Chouteau Island

The Mississippi River provides so much recreational diversity throughout its over 2,300 miles,  across ten U.S. States. In Missouri, the river bottom is a place that makes all of the life around it possible. It also carries the weight of death, in the form of floods and drought.

During the Spring and Summer months, the river is a vibrant place full of boats zipping along, fishermen swinging their rods to cast a line, the ever-present drone of insects, and green vegetation grown up in abundance and covering nearly every available stretch of bare land. Though it thrums with life, it is equally inhospitable for exploration.

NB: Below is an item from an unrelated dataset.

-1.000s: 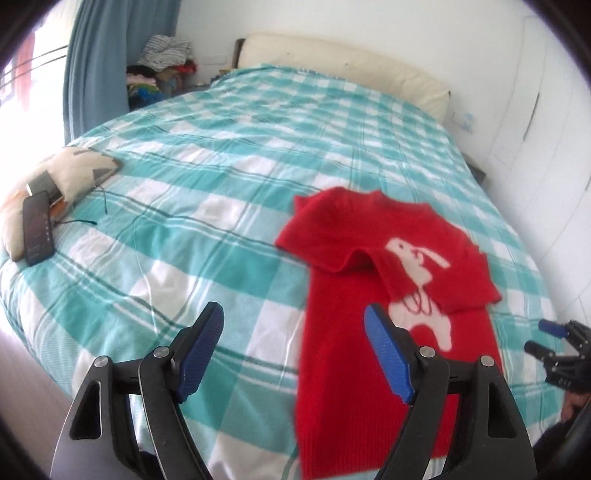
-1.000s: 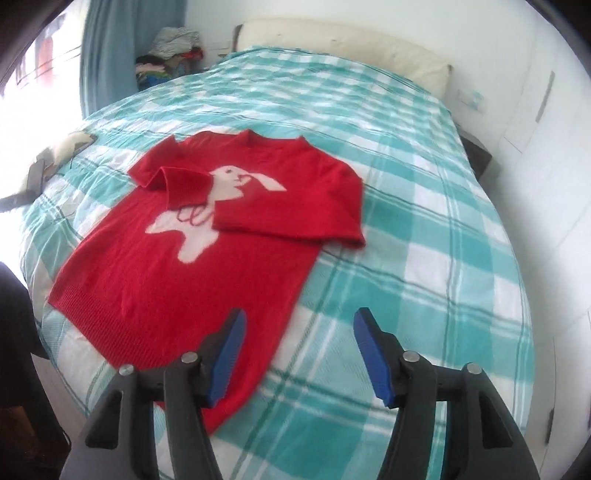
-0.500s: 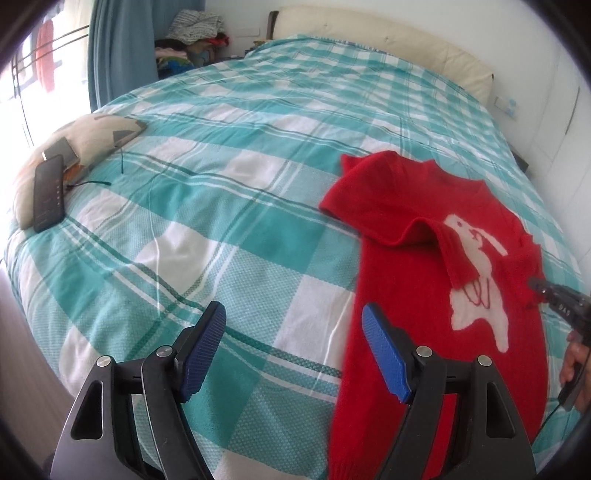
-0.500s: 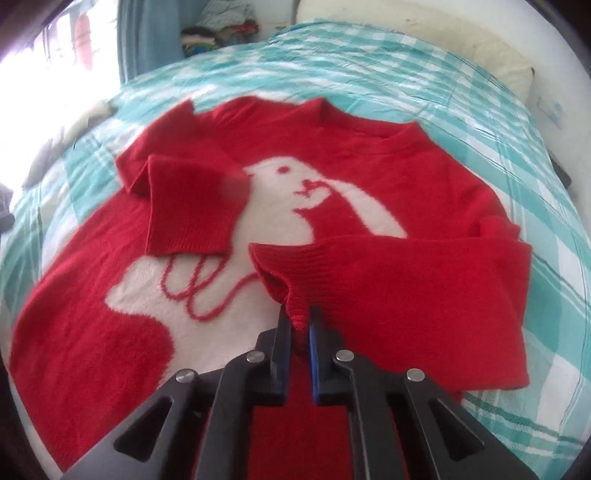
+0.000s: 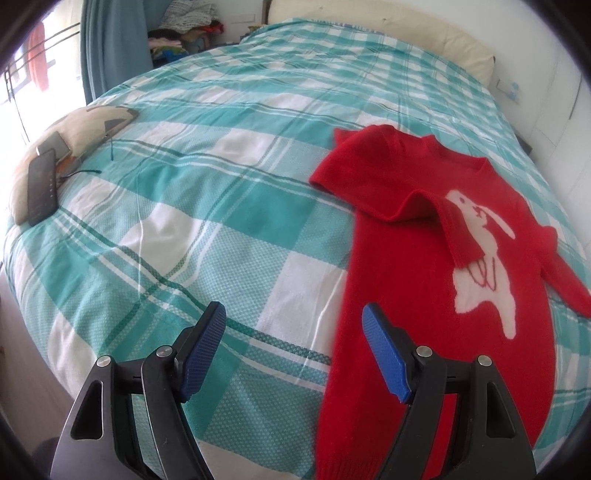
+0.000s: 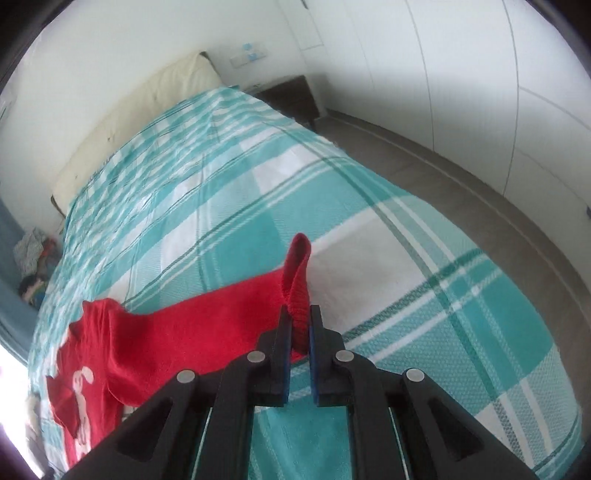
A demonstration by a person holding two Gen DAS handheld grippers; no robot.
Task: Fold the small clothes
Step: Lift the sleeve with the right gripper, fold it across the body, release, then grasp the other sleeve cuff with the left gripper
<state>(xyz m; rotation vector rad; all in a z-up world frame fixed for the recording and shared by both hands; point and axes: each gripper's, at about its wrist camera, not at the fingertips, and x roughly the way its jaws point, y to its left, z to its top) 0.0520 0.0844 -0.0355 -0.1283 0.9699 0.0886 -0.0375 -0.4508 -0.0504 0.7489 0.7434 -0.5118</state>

In the Fall and Winter (pictured here) the river bottom, and in particular Chouteau Island (a man-made complex of three islands covering over 5,000 acres within the Mississippi River), takes on a magical vibe. The green grasses and vines that once covered all transition into brown veils cast across the landscape in a ghostly blanket. The impossible to traverse muddy banks and sloughs dry out into crumbly, open terrain, their surface cracked in a reticulated pattern.

For these reasons and more, this time of year really rewards a trip outside into nature. Chouteau Island has fast become one of my favorite natural areas close to the city (literally across the River from North St. Louis).

No matter when you decide to visit, however, you are sure to find something to stoke your sense of adventure!